* **SUPPLIED MATERIAL**:
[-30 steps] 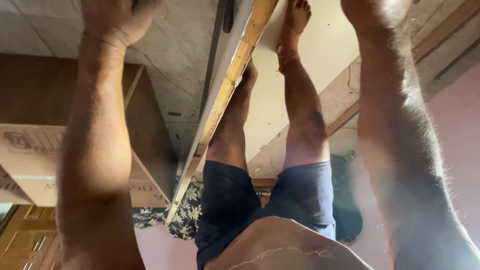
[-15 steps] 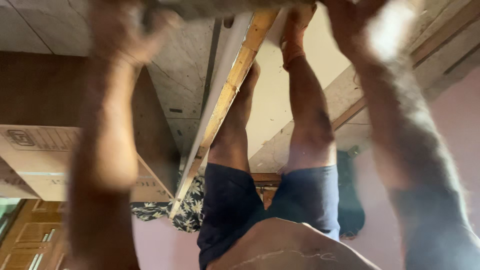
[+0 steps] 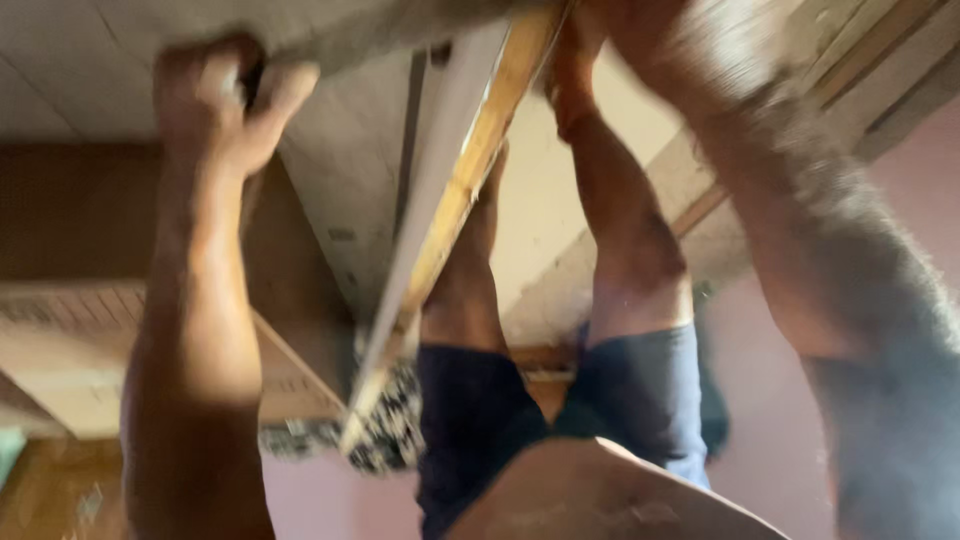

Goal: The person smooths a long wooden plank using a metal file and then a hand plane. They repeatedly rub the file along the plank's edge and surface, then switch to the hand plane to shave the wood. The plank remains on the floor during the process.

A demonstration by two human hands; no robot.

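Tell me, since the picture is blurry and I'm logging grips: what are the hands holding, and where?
The left hand has its fingers curled over the near edge of a grey slab. The right hand is blurred; its hold cannot be told.

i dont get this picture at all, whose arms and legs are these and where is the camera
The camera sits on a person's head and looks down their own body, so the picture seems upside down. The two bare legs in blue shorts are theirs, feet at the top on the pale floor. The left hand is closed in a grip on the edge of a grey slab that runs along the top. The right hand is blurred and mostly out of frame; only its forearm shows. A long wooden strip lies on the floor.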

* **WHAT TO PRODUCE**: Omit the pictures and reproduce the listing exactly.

* **RESPONSE BELOW**:
[-30 steps] 
[-15 steps] 
[+0 steps] 

Goal: The person smooths a long wooden plank using a metal file and then a hand plane. They repeatedly rub the file along the plank's edge and surface, then switch to the hand plane to shave the wood. The plank remains on the floor during the process.

A demonstration by two human hands; no robot.

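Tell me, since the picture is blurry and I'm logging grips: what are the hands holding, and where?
The left hand has its fingers curled over the near edge of a grey slab. The right hand is blurred; its hold cannot be told.

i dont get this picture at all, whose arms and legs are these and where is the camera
The camera sits on a person's head and looks down their own body, so the picture seems upside down. The two bare legs in blue shorts are theirs, feet at the top on the pale floor. The left hand is closed in a grip on the edge of a grey slab that runs along the top. The right hand is blurred and mostly out of frame; only its forearm shows. A long wooden strip lies on the floor.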

The reply to this exercise is complete.